Fifty metres away, a group of roadworkers gathered for the next shift cutting, shovelling and bulldozing. To illustrate their task, just one back road, from the north to Kyogle, had hundreds of rockfalls, land slips and fallen trees. It was dangerous work, but by that Sunday morning the road was already cleared. Occasionally where a huge slip occurred, only one lane was open, but people could get through to their families, and essential supplies delivered. Multiply this by hundreds of roads over many thousands of square kilometres.

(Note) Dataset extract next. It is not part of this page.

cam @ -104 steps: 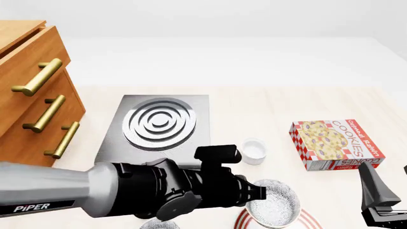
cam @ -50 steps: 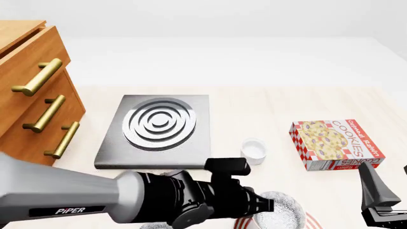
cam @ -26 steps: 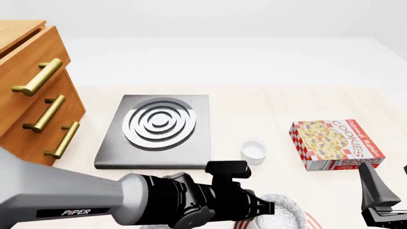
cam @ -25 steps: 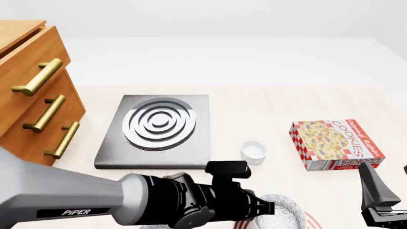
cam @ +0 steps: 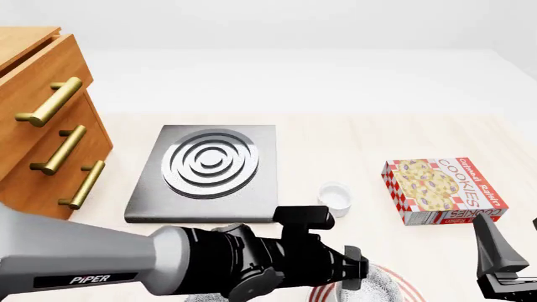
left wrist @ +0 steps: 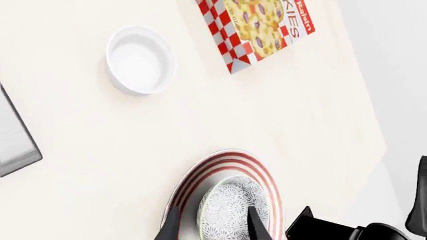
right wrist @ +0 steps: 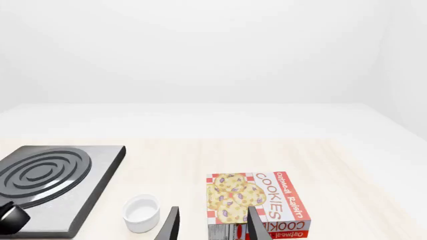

But on Monday morning, as workers in Lismore were using giant scoops to dump victims’ sad and stinking piles of belongings into trucks to stop the spread of disease, and thousands were scrubbing or hosing filthy floors and walls, insurance companies announced that victims were not to remove anything from homes before assessors arrived. 

Many of the poorest residents live in the low lying, normally sweltering central Lismore area, near local small to medium businesses. Few residents or businesses had insurance, because it costs up to five thousand dollars a month, $60,000 a year. To get reasonably priced flood insurance, you need to live where it doesn’t flood. South and north Lismore residents, which also went under were in a similar boat, lacking a paddle.

As the emergency unfolded on Friday, local radio announced Victoria’s Kinglake residents were finally receiving compensation, eight years after bushfires destroyed their homes. The announcement provided no comfort in this new disaster zone.

No wonder Malcolm Turnbull copped it from Lismore residents with his promise of low interest loans. You can pay taxes all your life, one man said, and get nothing from government when you need it.

NSW Premier, Gladys Berejiklian was equally unconvincing, saying if the insurance companies didn’t act fairly, “They’ll have me to answer to.” Maybe they’ll be quaking in their boots. More likely it will be business as usual from these vulture corporations who trade in human fear and misery and, as is the imperialist imperative, put profits first.